Sébastien Lecornu était accompagné pour ce déplacement d’une délégation de huit députés ayant, pour certains, travaillé à la loi de programmation militaire. « Je me suis suffisamment plaint quand j’étais ministre des Outre-mer qu’il n’y avait plus de culture calédonienne dans les élites parisiennes pour ne pas participer à cela désormais en tant que ministre des Armées. » À ses côtés également, dix industriels spécialistes des chantiers navals, des drones, des logiciels de cybersécurité, de la fabrication de satellites et autres systèmes spatiaux de pointe, ainsi qu’un représentant de la direction générale de l’armement.

Le SPDMM, seul forum sur la sécurité régionale de niveau ministériel, permet des discussions de haut niveau sur la sécurité maritime, l’aide humanitaire, les actions liées aux catastrophes naturelles et la lutte contre les trafics dans un contexte de changement climatique, qui vient « aggraver des menaces ». Tout en prenant en considération les risques de conflits mondiaux. Un certain nombre d’engagements nouveaux ont été pris dont l’étude de la création d’un Groupe de réponse du Pacifique (PRG), une force d’intervention.
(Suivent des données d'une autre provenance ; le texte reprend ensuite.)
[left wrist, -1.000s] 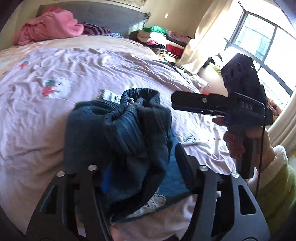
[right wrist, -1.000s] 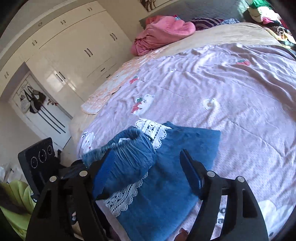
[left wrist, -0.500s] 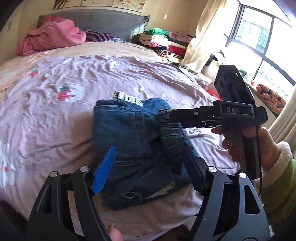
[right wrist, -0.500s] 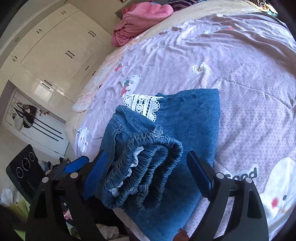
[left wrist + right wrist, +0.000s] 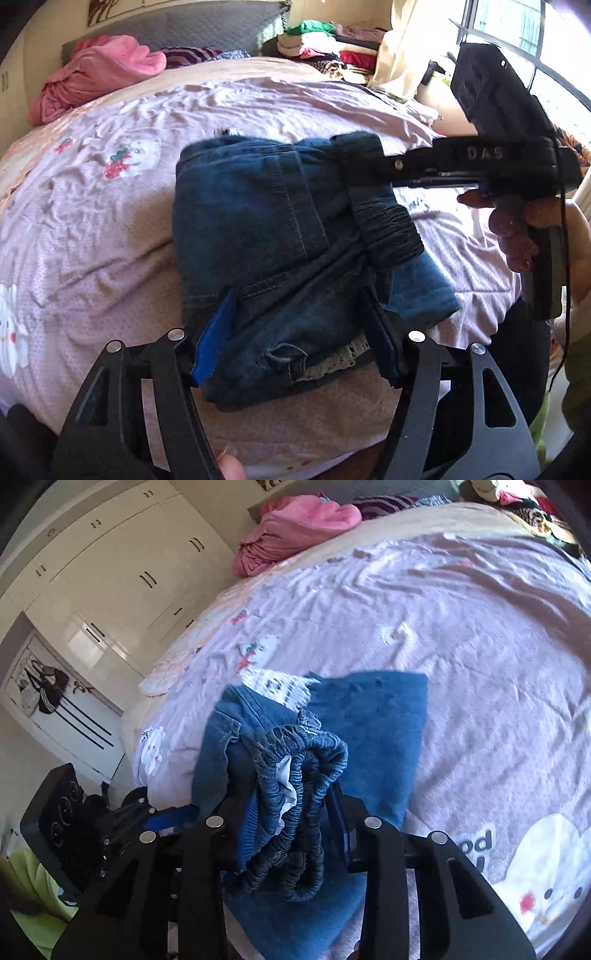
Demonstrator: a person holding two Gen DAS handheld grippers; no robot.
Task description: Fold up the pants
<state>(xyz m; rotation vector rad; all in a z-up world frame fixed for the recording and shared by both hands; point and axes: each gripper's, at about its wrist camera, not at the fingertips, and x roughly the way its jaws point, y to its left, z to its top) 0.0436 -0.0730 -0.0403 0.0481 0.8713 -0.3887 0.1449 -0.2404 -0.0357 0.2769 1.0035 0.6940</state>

Sébastien Lecornu a développé à cette occasion – comme la ministre des Affaires étrangères Catherine Colonna en Australie ‒ le narratif d’une « puissance d’équilibre », refusant la « logique des blocs », investie sur la défense, la sécurité et la lutte contre le réchauffement climatique. Une diplomatie basée sur du concret « qui participe à un visage de la France lui-même opérationnel et proche des populations ». Sébastien Lecornu assume une forme d’influence française dans le Pacifique, même si « elle correspond à chaque fois à des besoins exprimés par les partenaires ».

Le discours de la France, tout en « puissance » de 2018, a quelque peu évolué au gré des déconvenues avec l’Australie, de la situation des territoires français, et en particulier de la Nouvelle-Calédonie, dans un bassin sud plus éloigné des risques de conflits que la partie nord, et dont les petits États continuent de prôner le non-alignement et s’inquiètent de la militarisation.
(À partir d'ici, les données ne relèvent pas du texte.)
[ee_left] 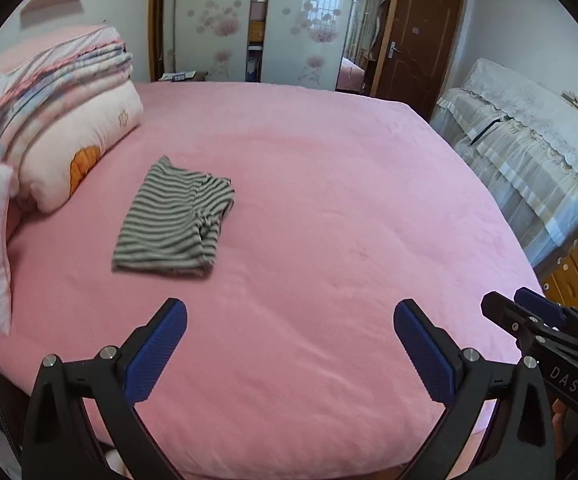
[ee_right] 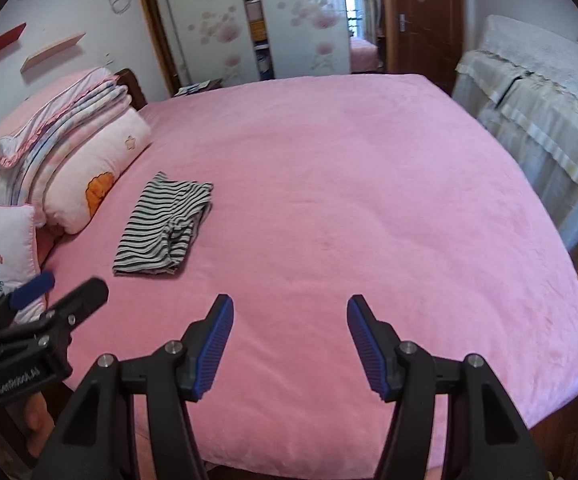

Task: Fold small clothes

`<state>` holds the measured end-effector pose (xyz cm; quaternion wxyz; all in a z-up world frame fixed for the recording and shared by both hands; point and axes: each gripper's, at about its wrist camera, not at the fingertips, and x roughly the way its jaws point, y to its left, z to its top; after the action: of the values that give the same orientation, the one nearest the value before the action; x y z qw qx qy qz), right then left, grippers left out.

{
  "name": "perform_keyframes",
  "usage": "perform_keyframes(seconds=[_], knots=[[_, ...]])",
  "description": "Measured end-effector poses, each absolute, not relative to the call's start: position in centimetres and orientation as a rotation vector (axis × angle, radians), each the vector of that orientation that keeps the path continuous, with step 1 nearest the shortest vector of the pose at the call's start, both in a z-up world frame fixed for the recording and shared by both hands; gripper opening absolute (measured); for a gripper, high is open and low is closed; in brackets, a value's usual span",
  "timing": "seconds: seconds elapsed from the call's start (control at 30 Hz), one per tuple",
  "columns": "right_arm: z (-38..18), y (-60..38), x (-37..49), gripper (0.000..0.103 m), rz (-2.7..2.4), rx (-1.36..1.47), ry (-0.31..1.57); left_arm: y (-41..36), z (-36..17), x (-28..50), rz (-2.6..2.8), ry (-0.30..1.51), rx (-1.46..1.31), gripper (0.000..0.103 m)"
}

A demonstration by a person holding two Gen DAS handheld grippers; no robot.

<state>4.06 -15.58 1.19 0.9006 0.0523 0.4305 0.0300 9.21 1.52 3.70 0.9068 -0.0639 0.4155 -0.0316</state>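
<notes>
A folded striped garment (ee_left: pixel 175 220) lies flat on the pink bed (ee_left: pixel 329 184), toward the head edge and just beside the pillows (ee_left: pixel 77 152), which carry a stack of folded quilts (ee_left: pixel 49 76). The left gripper (ee_left: pixel 291 320) hangs above the near edge of the bed with its jaws spread wide and nothing between the blue pads (ee_left: pixel 157 352); it is well apart from the garment. The right gripper (ee_right: pixel 290 312) hangs beside it, also above the near edge, jaws parted and empty, pads (ee_right: pixel 217 340) clear of the cover. Each gripper appears at the margin of the other's view. A cloth-draped cabinet (ee_right: pixel 537 112) stands beyond the foot edge, and a wardrobe (ee_left: pixel 217 20) with flowered doors beyond the far edge.
</notes>
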Motion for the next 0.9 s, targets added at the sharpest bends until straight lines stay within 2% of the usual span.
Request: perform_keyframes(seconds=[0.33, 0.9], knots=[[1.0, -17.2, -0.2, 0.06, 0.005, 0.088, 0.851, -0.7, 4.0, 4.0, 0.015, 0.821, -0.069, 0.103], [0.3, -17.0, -2.3, 0.06, 0.006, 0.048, 0.842, -1.9, 3.8, 2.7, 0.019, 0.84, -0.067, 0.103]])
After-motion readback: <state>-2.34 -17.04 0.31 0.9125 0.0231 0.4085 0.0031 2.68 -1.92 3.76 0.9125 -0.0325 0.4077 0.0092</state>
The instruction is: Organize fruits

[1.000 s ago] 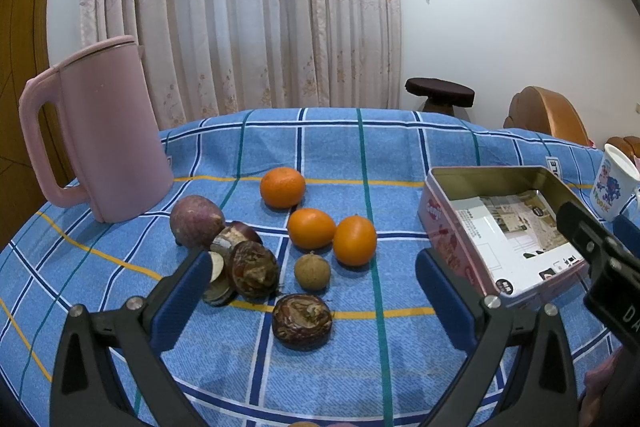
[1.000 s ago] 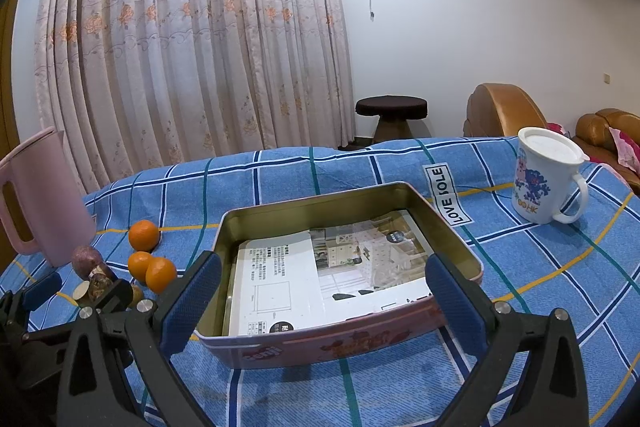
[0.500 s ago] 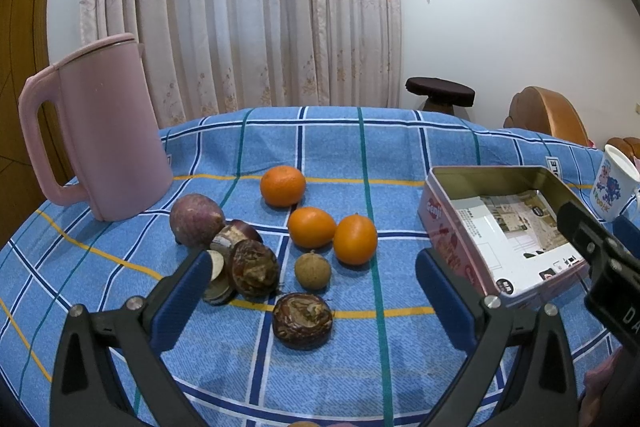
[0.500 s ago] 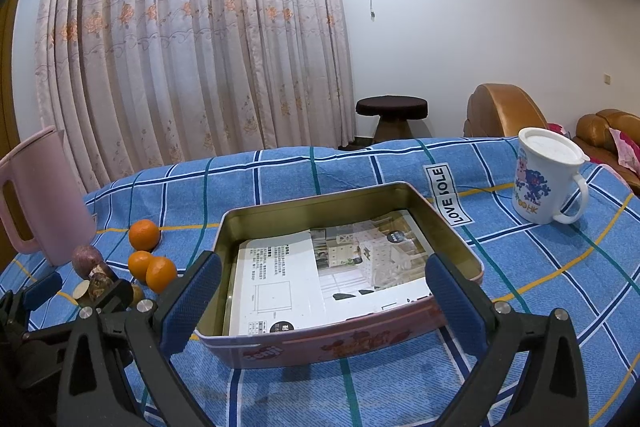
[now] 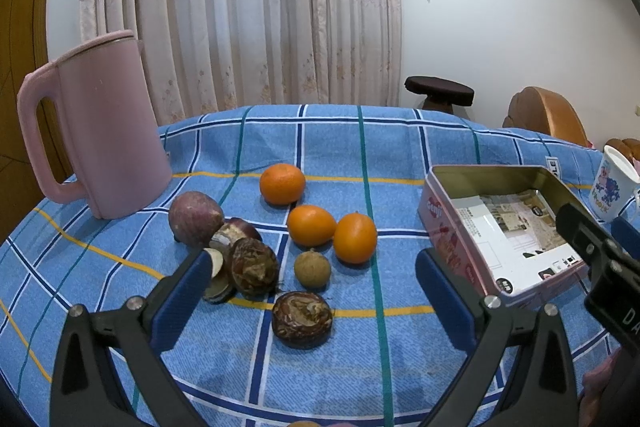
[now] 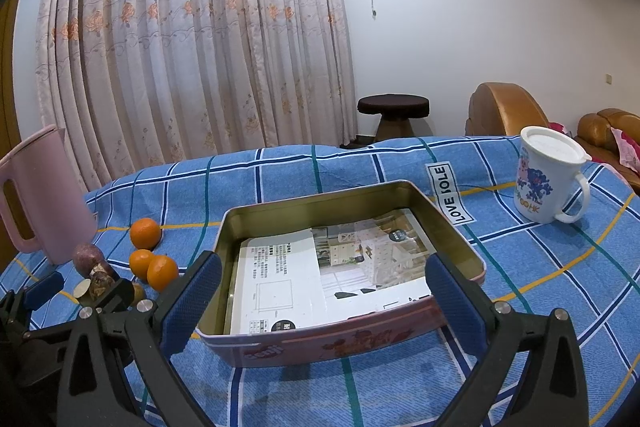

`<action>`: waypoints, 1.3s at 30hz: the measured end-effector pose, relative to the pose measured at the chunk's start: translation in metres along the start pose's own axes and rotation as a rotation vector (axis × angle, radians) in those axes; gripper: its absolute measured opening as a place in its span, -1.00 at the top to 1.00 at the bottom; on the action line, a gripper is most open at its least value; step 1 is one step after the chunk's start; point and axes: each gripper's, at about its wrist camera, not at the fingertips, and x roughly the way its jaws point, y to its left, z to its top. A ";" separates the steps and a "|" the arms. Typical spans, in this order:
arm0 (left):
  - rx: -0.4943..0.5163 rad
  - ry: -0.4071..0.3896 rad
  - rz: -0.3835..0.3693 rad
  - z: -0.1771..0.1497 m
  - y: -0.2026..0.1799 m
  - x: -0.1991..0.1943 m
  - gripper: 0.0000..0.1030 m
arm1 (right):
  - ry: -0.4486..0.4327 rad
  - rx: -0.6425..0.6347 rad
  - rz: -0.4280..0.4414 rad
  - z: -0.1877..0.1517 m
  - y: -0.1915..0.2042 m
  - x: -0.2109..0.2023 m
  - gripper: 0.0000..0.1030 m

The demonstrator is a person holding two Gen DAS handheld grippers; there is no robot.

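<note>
Nothing is sorted yet: every fruit [image 5: 311, 225] lies ahead of the open, empty left claw [image 5: 312, 301]; the tin [image 6: 348, 267] ahead of the open right claw [image 6: 322, 293] holds only paper.

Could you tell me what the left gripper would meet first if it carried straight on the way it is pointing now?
Probably the dark wrinkled fruit: it lies nearest the left gripper, roughly centred between its open jaws, with the small brown fruit just behind. Depth is uncertain through the fisheye.

We see the white mug [image 5: 614, 187] cut off at the left view's right edge. The left gripper's finger [image 5: 182, 301] partly hides a cut fruit [image 5: 216, 277].
</note>
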 end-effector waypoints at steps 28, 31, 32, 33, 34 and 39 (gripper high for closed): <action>-0.168 0.057 0.089 -0.037 0.157 -0.056 -0.81 | 0.416 -0.519 0.708 -0.074 0.145 -0.017 0.23; -0.149 0.054 0.028 -0.034 0.149 -0.056 -0.81 | 0.443 -0.565 0.682 -0.083 0.151 -0.017 0.47; -0.136 0.060 0.008 -0.032 0.144 -0.056 -0.83 | 0.452 -0.569 0.674 -0.083 0.149 -0.017 0.48; -0.129 0.065 -0.004 -0.031 0.140 -0.054 -0.84 | 0.450 -0.568 0.672 -0.083 0.147 -0.018 0.48; -0.121 0.073 -0.016 -0.029 0.135 -0.052 -0.84 | 0.453 -0.570 0.664 -0.082 0.147 -0.015 0.48; -0.087 0.117 -0.097 -0.020 0.109 -0.036 -0.84 | 0.390 -0.437 0.650 -0.052 0.115 -0.007 0.48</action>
Le ministre des Armées s’est d’ailleurs défendu de toute ambition « belliqueuse » en réponse à une partie de la mouvance indépendantiste locale, à qui il n’a pas laissé de très bons souvenirs, et qui organisait mardi 5 décembre une manifestation contre la militarisation du territoire.

Il répond que les investissements militaires en Nouvelle-Calédonie, à nouveau discutés lors de ce séjour, sont nécessaires, tant ils avaient fait défaut par le passé, et visent, comme les accords de coopération divers avec les pays de la région, à protéger les populations.

C.M.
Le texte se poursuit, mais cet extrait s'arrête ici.